Sytuację ratują całkiem nieźle nakreśleni bohaterowie. Nie są to jednak postacie, które można lubić. Nie ma tu klasycznego podziału na dobrych i złych, a tak naprawdę wszyscy skrywają w sobie jakiś mrok, który tylko czeka na uwolnienie. Całkiem nieźle wypadają również dialogi pomiędzy nimi. Są jednak sceny, w których jest ich zdecydowanie za duża ilość i są one niepotrzebnie przegadane.

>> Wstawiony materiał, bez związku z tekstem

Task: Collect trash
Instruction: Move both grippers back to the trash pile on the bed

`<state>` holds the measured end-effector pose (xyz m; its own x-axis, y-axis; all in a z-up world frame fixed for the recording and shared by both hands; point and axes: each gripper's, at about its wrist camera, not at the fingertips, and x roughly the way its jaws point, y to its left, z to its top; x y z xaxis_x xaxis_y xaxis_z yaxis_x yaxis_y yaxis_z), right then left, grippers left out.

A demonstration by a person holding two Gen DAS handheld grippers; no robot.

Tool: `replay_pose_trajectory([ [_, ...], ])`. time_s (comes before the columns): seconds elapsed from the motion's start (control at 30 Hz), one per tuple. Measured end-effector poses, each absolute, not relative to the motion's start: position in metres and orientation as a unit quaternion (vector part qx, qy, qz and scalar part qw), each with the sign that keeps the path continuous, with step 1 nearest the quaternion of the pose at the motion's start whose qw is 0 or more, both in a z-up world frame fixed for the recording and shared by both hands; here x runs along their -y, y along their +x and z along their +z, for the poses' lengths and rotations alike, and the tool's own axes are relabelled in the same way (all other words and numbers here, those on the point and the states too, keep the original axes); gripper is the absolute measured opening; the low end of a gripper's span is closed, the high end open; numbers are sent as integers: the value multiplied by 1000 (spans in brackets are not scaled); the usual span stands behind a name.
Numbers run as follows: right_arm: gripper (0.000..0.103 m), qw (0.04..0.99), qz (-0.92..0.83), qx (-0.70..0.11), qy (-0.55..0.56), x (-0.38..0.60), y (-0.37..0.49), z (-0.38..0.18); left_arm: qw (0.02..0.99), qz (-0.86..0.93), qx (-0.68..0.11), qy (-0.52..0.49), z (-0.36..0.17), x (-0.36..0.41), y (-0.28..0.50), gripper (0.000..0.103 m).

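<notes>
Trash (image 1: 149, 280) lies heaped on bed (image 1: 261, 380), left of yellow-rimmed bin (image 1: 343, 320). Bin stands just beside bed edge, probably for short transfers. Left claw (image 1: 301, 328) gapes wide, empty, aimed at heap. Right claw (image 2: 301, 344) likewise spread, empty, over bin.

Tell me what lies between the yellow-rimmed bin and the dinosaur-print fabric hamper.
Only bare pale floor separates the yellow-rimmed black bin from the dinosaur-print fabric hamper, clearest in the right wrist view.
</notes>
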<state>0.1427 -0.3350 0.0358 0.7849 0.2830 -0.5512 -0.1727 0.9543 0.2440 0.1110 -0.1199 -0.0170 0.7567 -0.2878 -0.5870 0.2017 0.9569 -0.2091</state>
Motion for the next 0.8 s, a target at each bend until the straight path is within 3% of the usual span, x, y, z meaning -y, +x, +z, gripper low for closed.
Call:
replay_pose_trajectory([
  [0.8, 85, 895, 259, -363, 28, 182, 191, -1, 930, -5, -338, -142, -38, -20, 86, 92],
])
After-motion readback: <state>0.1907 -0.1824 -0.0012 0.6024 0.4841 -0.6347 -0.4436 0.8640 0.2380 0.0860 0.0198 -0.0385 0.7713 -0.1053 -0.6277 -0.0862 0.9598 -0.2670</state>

Zdecydowanie najmocniejszą stroną albumu (i jednym z głównych powodów, dla którego warto sięgnąć po tytuł) jest jego oprawa graficzna. Jest podobna ona do innych dzieł artysty z odważnymi liniami i grubymi czarnymi cieniami, które tworzą szorstką atmosferę. Chaykin nie boi się tu przedstawiać nagości i seksualności w pełnej krasie. Forma jego rysunków potrafi jednak łagodzić trochę pornograficzną estetykę komiksu. Nadal trzeba być jednak gotowym na pewne wstrząsające sceny mogące bardziej wrażliwych czytelników przyprawić o nudności lub zawał.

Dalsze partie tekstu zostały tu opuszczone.